Peran
dan Fungsi Sosial Budaya
Di
samping melekat status sosial, pada diri seseorang melekat pula peran sosial.
Tidak ada peran tanpa kedudukan dan tidak ada kedudukan tanpa peran. Setiap
orang mempunyai peran tertentu sesuai dengan status sosial yang disandangnya.

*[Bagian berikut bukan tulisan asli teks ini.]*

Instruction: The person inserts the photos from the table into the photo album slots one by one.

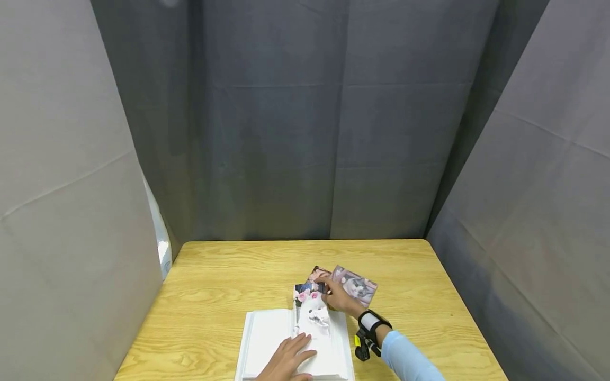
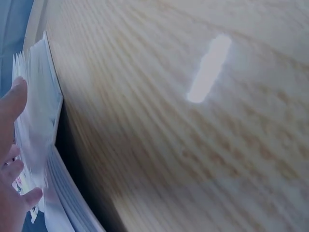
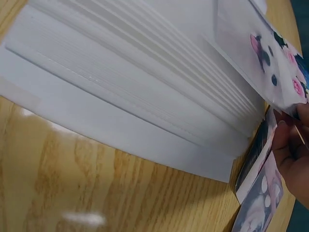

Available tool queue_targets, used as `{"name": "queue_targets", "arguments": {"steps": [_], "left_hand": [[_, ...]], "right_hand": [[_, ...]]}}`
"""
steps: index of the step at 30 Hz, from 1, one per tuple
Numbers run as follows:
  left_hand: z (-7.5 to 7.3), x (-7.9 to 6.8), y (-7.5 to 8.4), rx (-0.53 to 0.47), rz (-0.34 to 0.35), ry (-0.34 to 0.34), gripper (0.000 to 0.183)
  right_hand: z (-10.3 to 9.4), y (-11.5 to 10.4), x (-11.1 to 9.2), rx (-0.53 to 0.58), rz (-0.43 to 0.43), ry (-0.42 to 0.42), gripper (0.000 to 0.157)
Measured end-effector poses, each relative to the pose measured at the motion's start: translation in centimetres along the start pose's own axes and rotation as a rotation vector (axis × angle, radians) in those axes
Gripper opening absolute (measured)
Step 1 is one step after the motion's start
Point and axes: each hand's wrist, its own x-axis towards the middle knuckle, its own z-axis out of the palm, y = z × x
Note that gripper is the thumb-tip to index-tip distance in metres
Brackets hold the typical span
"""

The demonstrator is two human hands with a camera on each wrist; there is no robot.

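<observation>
An open photo album [image 1: 267, 336] with white pages lies at the table's front. Over its right page is a photo [image 1: 310, 304] of a white animal with pink flowers, its far end beyond the album's edge. My right hand [image 1: 339, 296] pinches that far end between thumb and fingers; the right wrist view shows the photo [image 3: 251, 48] raised above the page edges. My left hand [image 1: 286, 360] rests on the pages near the photo's close end, fingers extended. In the left wrist view, the left hand [image 2: 12, 159] shows only partly.
Behind the album lie another photo [image 1: 357, 287] of a grey-and-white animal and a partly covered photo [image 1: 318, 272]. The wooden table [image 1: 205, 286] meets a dark curtain [image 1: 271, 159] at the back. Pale cloth panels [image 1: 71, 211] stand at both sides.
</observation>
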Motion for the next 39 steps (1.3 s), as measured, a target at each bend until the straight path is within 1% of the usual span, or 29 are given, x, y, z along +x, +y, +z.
{"name": "queue_targets", "arguments": {"steps": [7, 10, 15, 17, 22, 24, 28, 33, 37, 38, 39], "left_hand": [[0.4, -0.1, 0.0, 0.068, 0.007, 0.056, 0.04], [0.5, -0.3, 0.0, 0.063, 0.004, 0.066, 0.039], [0.4, -0.3, 0.1, 0.025, -0.005, 0.071, 0.037], [0.4, -0.3, 0.1, 0.019, -0.005, 0.077, 0.037], [0.4, -0.2, 0.1, 0.011, -0.002, 0.093, 0.036], [0.4, -0.2, 0.1, 0.008, 0.004, 0.103, 0.035], [0.5, -0.2, 0.0, 0.028, 0.019, 0.127, 0.036], [0.7, -0.2, -0.2, 0.066, 0.028, 0.151, 0.038], [0.8, -0.1, -0.2, 0.072, 0.025, 0.17, 0.039], [0.9, -0.1, -0.2, 0.067, 0.013, 0.167, 0.039], [0.9, -0.1, -0.2, 0.064, 0.005, 0.171, 0.04]], "right_hand": [[0.3, -0.2, -0.6, 0.002, 0.008, -0.032, 0.045], [0.4, -0.2, -0.8, -0.004, 0.004, -0.025, 0.041], [1.0, -0.1, -1.1, -0.024, -0.025, -0.019, 0.028], [1.2, -0.1, -1.1, -0.003, -0.035, -0.019, 0.025], [1.4, 0.0, -1.3, 0.041, -0.013, -0.034, 0.021], [1.5, 0.1, -1.5, 0.033, 0.0, -0.055, 0.019], [1.5, 0.0, -1.8, 0.02, 0.005, -0.076, 0.017], [1.6, 0.0, -2.2, 0.034, -0.007, -0.088, 0.015], [1.7, 0.0, -2.3, 0.013, -0.024, -0.079, 0.014], [1.8, 0.0, -2.4, 0.001, -0.04, -0.067, 0.015], [1.9, -0.1, -2.5, -0.009, -0.054, -0.036, 0.015]]}}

Karena peran sosial merupakan dinamika dari status sosial. Peran sosial berisi
tentang hak dan kewajiban dari status sosial. Peran memiliki fungsi mengatur
perilaku individu yang berhubungan dengan status sosialnya. Status sosial yang
berbeda menyebabkan terjadinya peran sosial yang berbeda pula. Peran sosial
adalah suatu tingkah laku yang diharapkan dari individu sesuai dengan status
sosial yang disandangnya, sehingga peran dapat berfungsi pula untuk
mengatur perilaku seseorang. Peran sosial pada seseorang dapat berbeda-beda
ketika ia menyandang status yang berbeda. Peran diatur oleh norma-norma yang
berlaku. Misalnya, norma kesopanan menghendaki agar seorang laki-laki bila
berjalan bersama seorang wanita harus berada di sebelah kanannya/samping luar.
Berdasarkan
pengertian di atas, maka peran mencakup tiga hal yaitu:
1.
Peran meliputi norma-norma, karena peran merupakan serangkaian
peraturan-peraturan yang membimbing seseorang dalam kehidupan bermasyarakat .
2.
Peran adalah konsep tentang apa yang harus dilakukan oleh individu dalam
masyarakat dan meliputi tuntutan-tuntutan perilaku dari masyarakat terhadap
seseorang.
3.
Peran merupakan perilaku individu yang penting bagi struktur sosial masyarakat.
Bentuk
peran sosial dalam kehidupan sehari-hari, misalnya Pak Edi adalah orang yang
berstatus sosial sebagai guru. Pada diri Pak Edi akan memiliki peran yang
berkaitan dengan tugasnya sebagai seorang guru. Peran yang berbeda akan Pak Edi
jalankan saat ia harus menyandang status sosial sebagai kepala keluarga. Ia
harus mengatur bagaimana kehidupan di rumah yang berbeda dengan tata kehidupan
di sekolah. Jadi, pada diri seseorang dapat memiliki berbagai peran sosial yang
berbeda-beda pada saat bersamaan. Contoh lainnya dalam suatu acara arisan
keluarga, seseorang dapat sekaligus menyandang peran yang berbeda, yaitu
sebagai ketua arisan, suami, ayah, paman, adik, kakek, dan sebagainya.
Berikut
merupakan contoh bentuk peran-peran masyarakat dalam program pembangunan.
1.
Peran Pekerja Sosial dalam Community Development
Di
masa lalu, pendekatan pembangunan yang sering dipakai untuk meningkatkan
kesejahteraan masyarakat senantiasa berporos pada pertumbuhan ekonomi yang
sentralistis dan bersifat top down. Dalam pendekatan yang demikian,
masyarakat yang menjadi sasaran pembangunan tidak dilibatkan dan bahkan
diasingkan dari proses pembangunan yang sesungguhnya terkait dengan hajat hidup
mereka. Dimensi partisipatif dari pembangunan telah diabaikan. Masyarakat tidak
dipandang sebagai aktor yang memiliki potensi dan kemampuan dalam mengembangkan
kualitas hidupnya. Mereka sering dianggap hanya sebagai penerima pasif dari
berbagai ragam kegiatan pembangunan. Mereka dipinggirkan atas nama pembangunan.
Community
Development atau Pengembangan Masyarakat (PM)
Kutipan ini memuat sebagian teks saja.